### [WHAT YOU HAVE TO DO]
Beginning with the first line of the data below, reproduce every line unchanged, ending with the line that holds "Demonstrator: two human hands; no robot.".

### [DATA PROVIDED]
------------------------------------

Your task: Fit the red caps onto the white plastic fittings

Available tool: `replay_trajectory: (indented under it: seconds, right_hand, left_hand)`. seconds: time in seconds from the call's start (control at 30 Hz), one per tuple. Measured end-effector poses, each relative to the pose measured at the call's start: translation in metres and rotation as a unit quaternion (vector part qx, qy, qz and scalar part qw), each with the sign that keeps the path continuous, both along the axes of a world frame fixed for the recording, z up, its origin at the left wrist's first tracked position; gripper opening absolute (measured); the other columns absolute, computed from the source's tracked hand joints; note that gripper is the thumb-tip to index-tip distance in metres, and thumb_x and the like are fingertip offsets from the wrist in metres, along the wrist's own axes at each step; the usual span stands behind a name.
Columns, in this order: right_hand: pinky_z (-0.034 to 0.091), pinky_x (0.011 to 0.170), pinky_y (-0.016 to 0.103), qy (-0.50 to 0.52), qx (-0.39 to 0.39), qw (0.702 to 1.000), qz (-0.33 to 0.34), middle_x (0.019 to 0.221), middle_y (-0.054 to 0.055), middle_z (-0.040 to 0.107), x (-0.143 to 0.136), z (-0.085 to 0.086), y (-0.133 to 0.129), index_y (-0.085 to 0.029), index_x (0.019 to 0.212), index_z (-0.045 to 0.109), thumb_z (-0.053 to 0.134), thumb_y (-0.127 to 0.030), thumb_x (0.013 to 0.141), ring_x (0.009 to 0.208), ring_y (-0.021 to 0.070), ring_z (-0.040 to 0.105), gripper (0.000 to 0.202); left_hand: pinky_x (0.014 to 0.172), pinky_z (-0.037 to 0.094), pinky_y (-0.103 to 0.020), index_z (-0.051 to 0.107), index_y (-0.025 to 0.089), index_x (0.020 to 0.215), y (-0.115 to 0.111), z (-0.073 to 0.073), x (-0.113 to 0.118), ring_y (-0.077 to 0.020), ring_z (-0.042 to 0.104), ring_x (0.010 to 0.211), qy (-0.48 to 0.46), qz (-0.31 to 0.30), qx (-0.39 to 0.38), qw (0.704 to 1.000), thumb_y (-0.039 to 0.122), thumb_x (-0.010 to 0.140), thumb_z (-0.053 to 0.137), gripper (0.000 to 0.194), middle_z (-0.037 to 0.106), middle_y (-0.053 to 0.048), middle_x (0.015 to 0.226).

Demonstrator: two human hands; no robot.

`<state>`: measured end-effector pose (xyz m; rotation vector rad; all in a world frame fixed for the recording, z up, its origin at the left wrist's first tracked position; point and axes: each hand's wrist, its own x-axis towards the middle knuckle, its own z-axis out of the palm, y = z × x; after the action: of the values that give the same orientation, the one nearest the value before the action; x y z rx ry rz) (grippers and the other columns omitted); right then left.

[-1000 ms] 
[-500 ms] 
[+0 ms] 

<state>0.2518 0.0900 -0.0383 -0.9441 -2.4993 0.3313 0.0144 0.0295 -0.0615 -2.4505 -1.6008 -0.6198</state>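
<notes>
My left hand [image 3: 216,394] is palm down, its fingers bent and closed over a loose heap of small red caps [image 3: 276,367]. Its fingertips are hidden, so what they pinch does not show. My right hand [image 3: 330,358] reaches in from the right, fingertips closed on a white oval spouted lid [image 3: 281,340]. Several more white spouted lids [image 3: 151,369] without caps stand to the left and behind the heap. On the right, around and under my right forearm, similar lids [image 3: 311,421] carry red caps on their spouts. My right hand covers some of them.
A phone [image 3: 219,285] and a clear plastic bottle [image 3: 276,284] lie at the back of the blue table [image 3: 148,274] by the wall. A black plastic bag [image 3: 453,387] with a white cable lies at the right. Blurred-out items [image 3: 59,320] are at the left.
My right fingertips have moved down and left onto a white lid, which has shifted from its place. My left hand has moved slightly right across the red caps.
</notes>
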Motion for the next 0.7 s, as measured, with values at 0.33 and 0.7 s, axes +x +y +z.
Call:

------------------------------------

### [RESULT]
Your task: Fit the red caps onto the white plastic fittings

Available tool: `replay_trajectory: (indented under it: seconds, right_hand, left_hand)`. seconds: time in seconds from the call's start (control at 30 Hz), one per tuple. Measured end-effector poses, each relative to the pose measured at the call's start: translation in metres and rotation as a unit quaternion (vector part qx, qy, qz and scalar part qw), each with the sign that keeps the path continuous, both along the axes of a world frame fixed for the recording, z up, its origin at the left wrist's first tracked position; gripper opening absolute (measured); the other columns absolute, computed from the source's tracked hand joints; note that gripper is the thumb-tip to index-tip distance in metres, and thumb_x and the like are fingertip offsets from the wrist in metres, along the wrist's own axes at each step; the usual span stands behind a name.
Columns, in this order: right_hand: pinky_z (-0.034 to 0.091), pinky_x (0.011 to 0.170), pinky_y (-0.016 to 0.103), qy (-0.50 to 0.52), qx (-0.39 to 0.39), qw (0.702 to 1.000), qz (-0.33 to 0.34), middle_x (0.019 to 0.221), middle_y (-0.054 to 0.055), middle_z (-0.040 to 0.107), x (-0.143 to 0.136), z (-0.085 to 0.086), y (-0.133 to 0.129), index_y (-0.085 to 0.029), index_x (0.019 to 0.212), index_z (-0.045 to 0.109), thumb_z (-0.053 to 0.134), thumb_y (-0.127 to 0.030), thumb_x (0.013 to 0.141), ring_x (0.009 to 0.208), ring_y (-0.021 to 0.070), ring_z (-0.040 to 0.105), gripper (0.000 to 0.202); left_hand: pinky_x (0.014 to 0.172), pinky_z (-0.037 to 0.094), pinky_y (-0.103 to 0.020), index_z (-0.051 to 0.107), index_y (-0.025 to 0.089), index_x (0.020 to 0.215), y (-0.115 to 0.111), z (-0.073 to 0.073), x (-0.113 to 0.118), ring_y (-0.077 to 0.020), ring_z (-0.042 to 0.104), ring_x (0.010 to 0.211), qy (-0.48 to 0.46), qz (-0.31 to 0.30), qx (-0.39 to 0.38), qw (0.704 to 1.000), thumb_y (-0.039 to 0.122), thumb_x (-0.010 to 0.140), thumb_z (-0.053 to 0.137), gripper (0.000 to 0.194), middle_z (-0.037 to 0.106), middle_y (-0.053 to 0.048), middle_x (0.015 to 0.226).

Demonstrator: two human hands; no robot.

The exercise requires nothing further.